The Apothecary Shop is a building at the Shelburne Museum in Shelburne, Vermont, that exhibits objects salvaged from New England pharmacies that were closing in the early decades of the 20th century. The main room contains dried herbs, spices, drugs, and labeled glass apothecary bottles from the nineteenth century, as well as early patent medicines, medical equipment, cosmetics, and a collection of barbers' razors. The compounding room, with its brick hearth, copper distilleries, and percolators, replicates an illustration found in Edward Parrish's 1871 Treatise on Pharmacy.

==History==
In 1959 the Shelburne Museum constructed the Apothecary Shop as an addition to the General Store. Inside, the display shelves, pill press, and other professional tools create the appearance of an operating druggist's shop between 1870 and 1900. The glass vessels displayed in the front windows are symbols of the apothecary trade: the red fluid represents arterial blood while the blue represents venous blood.

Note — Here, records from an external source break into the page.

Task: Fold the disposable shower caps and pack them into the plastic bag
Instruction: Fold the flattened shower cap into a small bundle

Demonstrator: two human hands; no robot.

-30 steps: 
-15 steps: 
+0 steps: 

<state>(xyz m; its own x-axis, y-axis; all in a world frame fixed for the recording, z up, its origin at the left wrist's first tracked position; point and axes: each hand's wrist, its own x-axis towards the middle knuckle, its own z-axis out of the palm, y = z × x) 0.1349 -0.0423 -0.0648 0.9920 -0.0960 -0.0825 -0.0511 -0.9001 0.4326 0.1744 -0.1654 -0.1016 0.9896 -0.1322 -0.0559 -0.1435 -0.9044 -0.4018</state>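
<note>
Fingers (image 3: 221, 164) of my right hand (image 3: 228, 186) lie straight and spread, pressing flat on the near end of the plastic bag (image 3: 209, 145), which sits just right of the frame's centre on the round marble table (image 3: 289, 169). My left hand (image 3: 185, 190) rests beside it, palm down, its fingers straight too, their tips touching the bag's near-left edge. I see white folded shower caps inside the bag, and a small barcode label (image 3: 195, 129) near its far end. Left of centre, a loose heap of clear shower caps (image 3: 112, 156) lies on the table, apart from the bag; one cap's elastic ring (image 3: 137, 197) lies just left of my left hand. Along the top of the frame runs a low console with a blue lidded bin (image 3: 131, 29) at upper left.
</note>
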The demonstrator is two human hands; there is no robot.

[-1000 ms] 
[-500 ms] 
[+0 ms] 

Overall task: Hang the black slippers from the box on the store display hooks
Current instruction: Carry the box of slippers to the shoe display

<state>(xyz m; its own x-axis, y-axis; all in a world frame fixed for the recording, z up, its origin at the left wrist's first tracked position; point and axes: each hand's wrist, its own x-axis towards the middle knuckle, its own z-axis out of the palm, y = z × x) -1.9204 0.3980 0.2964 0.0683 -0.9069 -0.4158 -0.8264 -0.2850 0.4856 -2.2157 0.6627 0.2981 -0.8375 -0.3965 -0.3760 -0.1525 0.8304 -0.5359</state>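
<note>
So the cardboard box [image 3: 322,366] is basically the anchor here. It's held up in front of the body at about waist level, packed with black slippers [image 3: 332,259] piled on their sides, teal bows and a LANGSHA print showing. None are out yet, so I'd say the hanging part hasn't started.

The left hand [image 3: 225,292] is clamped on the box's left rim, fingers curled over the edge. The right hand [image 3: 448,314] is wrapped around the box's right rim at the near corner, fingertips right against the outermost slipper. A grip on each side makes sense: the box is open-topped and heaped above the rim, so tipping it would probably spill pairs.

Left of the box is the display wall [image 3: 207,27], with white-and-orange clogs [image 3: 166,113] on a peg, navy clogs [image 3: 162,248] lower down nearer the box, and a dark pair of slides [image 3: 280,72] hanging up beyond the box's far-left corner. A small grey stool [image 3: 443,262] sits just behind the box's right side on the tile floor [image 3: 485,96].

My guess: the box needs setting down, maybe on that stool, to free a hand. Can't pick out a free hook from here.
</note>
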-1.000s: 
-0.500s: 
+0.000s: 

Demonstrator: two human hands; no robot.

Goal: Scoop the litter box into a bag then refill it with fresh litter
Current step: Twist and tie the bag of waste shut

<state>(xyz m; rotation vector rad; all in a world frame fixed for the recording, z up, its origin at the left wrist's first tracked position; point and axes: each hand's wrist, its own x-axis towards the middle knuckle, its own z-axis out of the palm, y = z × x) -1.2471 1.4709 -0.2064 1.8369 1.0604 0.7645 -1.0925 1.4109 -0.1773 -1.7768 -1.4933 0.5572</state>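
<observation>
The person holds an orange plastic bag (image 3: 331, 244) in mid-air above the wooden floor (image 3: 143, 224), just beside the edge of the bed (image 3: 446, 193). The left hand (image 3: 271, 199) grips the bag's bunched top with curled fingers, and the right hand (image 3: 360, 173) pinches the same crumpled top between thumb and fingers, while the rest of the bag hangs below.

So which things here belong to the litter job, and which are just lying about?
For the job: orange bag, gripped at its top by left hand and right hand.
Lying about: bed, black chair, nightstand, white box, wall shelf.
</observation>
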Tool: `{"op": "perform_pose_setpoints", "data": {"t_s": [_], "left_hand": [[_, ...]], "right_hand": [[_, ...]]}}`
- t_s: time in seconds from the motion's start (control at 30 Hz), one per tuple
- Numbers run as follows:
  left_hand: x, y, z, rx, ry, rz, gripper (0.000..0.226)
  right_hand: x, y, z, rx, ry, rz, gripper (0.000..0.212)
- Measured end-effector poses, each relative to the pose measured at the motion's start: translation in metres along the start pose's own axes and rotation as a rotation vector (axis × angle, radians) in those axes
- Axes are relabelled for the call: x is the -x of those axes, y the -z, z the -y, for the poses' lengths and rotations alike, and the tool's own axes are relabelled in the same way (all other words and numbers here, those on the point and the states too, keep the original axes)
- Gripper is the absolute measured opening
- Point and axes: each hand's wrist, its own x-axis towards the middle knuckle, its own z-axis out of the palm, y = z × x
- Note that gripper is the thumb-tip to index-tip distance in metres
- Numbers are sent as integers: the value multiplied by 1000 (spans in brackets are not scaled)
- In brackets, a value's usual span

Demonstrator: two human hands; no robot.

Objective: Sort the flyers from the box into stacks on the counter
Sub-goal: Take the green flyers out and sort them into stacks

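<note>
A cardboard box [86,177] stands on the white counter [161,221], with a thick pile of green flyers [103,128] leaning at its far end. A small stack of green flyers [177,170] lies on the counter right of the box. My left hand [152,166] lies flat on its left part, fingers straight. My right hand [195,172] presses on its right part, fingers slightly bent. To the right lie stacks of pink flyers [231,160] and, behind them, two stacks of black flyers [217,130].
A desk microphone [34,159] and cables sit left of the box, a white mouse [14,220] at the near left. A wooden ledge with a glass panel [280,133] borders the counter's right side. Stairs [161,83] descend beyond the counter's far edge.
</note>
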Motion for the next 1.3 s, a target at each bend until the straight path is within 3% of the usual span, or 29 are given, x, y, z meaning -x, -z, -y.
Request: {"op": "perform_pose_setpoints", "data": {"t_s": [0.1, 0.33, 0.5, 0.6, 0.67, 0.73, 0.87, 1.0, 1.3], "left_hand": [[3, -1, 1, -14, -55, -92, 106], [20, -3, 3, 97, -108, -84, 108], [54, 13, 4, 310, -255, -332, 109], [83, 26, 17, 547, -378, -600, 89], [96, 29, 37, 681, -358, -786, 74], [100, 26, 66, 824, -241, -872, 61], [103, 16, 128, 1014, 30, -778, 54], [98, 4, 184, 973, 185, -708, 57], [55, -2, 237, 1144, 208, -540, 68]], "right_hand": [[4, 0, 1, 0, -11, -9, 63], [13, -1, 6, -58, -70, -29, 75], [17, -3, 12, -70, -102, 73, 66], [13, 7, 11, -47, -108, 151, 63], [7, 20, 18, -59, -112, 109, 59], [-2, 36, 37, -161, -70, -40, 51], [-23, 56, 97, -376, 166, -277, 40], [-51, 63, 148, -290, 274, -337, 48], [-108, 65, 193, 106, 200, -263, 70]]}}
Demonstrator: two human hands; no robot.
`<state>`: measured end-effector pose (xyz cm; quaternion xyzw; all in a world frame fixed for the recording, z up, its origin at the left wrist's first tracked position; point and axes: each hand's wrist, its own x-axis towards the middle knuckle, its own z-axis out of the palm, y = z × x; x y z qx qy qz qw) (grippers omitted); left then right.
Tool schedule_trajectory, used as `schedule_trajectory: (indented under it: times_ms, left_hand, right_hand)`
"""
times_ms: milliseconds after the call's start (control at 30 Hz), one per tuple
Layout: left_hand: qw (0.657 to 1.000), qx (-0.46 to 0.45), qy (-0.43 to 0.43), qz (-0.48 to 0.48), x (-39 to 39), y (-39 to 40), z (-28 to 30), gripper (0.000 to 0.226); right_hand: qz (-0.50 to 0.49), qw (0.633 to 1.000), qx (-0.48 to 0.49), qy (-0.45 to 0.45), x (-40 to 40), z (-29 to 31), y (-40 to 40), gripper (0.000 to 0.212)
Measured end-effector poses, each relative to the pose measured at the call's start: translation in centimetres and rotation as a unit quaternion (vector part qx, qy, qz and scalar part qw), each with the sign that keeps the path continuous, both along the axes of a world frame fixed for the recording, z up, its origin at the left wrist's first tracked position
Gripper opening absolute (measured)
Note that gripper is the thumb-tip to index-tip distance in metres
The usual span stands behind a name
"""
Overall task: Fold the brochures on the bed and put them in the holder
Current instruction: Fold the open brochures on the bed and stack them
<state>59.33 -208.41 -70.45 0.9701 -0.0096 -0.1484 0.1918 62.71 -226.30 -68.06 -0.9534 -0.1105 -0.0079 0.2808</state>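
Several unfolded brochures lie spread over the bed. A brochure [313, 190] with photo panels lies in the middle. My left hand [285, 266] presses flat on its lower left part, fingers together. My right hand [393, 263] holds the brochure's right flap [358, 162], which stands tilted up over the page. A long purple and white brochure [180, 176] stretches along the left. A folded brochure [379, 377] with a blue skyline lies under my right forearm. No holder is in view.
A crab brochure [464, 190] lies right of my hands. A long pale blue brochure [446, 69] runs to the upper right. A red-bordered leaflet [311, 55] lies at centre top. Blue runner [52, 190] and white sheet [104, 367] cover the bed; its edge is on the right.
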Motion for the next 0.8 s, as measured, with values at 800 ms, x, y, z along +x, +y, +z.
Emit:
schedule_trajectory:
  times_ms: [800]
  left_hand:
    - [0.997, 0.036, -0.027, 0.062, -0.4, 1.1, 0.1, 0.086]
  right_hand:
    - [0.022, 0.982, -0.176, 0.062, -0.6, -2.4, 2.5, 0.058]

Prior to the Civil War, druggists gathered and dried herbs, primed them for medicinal use through the process of grinding or distillation, then combined the prepared herbs with sugar, lard, alcohol and other substances to create tablets, ointments, and elixirs. While these practices continued into the late nineteenth century, druggists gradually responded to an ever-greater demand for patent medicines as customers began to prefer brightly labeled cure-alls to herbal remedies. Passage of the Pure Food and Drug Act in 1906 marked the beginning of the modern drugstore and the end of the apothecary shop.